Work task
In the entries that follow, the lines from the one with "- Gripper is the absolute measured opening" through the one with "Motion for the" are the ones to write out, exactly and with both ends included. Nothing else should appear.

[Opening Provided entries section]

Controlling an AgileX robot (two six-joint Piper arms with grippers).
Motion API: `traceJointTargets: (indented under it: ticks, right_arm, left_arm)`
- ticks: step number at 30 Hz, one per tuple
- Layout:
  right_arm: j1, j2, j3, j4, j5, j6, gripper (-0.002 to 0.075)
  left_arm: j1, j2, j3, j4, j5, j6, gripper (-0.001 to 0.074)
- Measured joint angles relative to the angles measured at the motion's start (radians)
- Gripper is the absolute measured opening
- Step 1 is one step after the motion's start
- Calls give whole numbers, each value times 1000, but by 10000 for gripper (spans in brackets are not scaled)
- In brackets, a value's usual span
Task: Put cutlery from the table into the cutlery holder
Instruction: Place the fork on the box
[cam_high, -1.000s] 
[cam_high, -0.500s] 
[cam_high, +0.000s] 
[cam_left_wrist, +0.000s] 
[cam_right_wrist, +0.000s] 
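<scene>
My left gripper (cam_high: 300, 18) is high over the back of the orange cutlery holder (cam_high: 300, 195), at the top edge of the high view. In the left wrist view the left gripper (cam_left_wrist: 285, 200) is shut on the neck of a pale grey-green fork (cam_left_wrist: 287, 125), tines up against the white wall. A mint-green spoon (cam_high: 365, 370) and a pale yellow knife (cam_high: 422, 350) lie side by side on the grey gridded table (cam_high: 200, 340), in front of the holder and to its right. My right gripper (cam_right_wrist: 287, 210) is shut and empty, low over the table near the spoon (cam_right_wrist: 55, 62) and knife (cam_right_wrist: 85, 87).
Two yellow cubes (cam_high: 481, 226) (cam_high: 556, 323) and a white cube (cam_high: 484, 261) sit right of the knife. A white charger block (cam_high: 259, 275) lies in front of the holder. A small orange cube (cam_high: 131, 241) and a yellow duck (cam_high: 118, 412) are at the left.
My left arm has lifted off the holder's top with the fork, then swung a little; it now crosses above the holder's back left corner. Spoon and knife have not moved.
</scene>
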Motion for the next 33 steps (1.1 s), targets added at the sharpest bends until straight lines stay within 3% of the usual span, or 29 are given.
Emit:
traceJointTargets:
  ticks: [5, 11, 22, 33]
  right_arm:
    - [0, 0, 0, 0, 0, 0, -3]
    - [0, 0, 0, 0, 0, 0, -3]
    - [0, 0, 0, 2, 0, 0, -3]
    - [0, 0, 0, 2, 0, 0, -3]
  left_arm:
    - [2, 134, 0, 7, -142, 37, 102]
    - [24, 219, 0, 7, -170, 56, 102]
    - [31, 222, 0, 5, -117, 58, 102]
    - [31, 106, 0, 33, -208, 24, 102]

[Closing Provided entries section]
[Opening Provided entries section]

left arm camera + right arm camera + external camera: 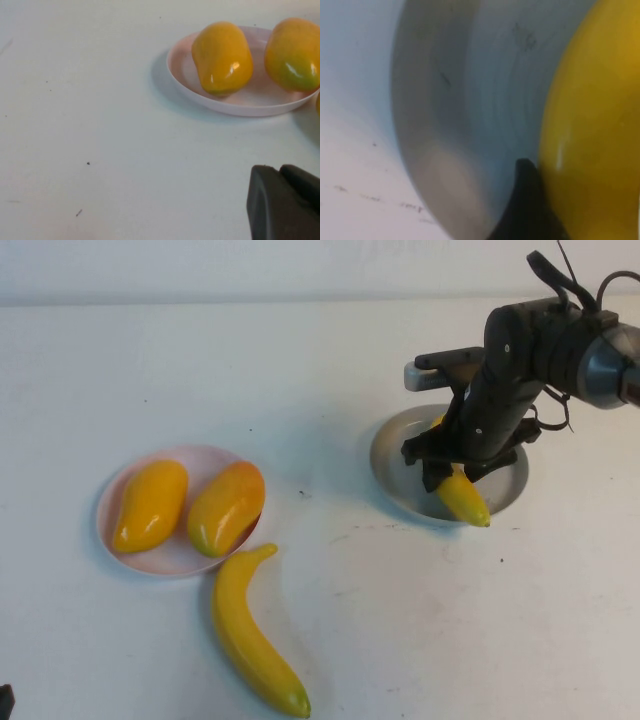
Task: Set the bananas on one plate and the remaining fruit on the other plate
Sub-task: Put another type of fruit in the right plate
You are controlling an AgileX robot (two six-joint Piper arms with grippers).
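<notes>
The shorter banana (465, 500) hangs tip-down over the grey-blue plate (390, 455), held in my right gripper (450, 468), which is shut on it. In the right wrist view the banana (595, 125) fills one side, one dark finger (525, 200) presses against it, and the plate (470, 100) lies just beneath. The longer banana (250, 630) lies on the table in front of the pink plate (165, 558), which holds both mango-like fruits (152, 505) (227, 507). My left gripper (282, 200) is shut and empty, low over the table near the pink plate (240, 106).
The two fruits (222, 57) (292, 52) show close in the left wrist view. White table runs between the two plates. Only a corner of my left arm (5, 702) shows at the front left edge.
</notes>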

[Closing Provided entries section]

Answer space
- Gripper is the absolute measured opening
- Step 1 is one step after the motion's start
- Calls give whole numbers, each value times 1000, but by 10000 for gripper (spans in brackets are not scaled)
- In brackets, a value's usual span
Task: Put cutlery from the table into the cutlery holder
Instruction: Place the fork on the box
[cam_high, -1.000s] 
[cam_high, -0.500s] 
[cam_high, +0.000s] 
[cam_left_wrist, +0.000s] 
[cam_right_wrist, +0.000s] 
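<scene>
My left gripper (cam_high: 300, 18) is high over the back of the orange cutlery holder (cam_high: 300, 195), at the top edge of the high view. In the left wrist view the left gripper (cam_left_wrist: 285, 200) is shut on the neck of a pale grey-green fork (cam_left_wrist: 287, 125), tines up against the white wall. A mint-green spoon (cam_high: 365, 370) and a pale yellow knife (cam_high: 422, 350) lie side by side on the grey gridded table (cam_high: 200, 340), in front of the holder and to its right. My right gripper (cam_right_wrist: 287, 210) is shut and empty, low over the table near the spoon (cam_right_wrist: 55, 62) and knife (cam_right_wrist: 85, 87).
Two yellow cubes (cam_high: 481, 226) (cam_high: 556, 323) and a white cube (cam_high: 484, 261) sit right of the knife. A white charger block (cam_high: 259, 275) lies in front of the holder. A small orange cube (cam_high: 131, 241) and a yellow duck (cam_high: 118, 412) are at the left.
My left arm has lifted off the holder's top with the fork, then swung a little; it now crosses above the holder's back left corner. Spoon and knife have not moved.
</scene>
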Motion for the next 33 steps (1.1 s), targets added at the sharpest bends until straight lines stay within 3% of the usual span, or 29 are given.

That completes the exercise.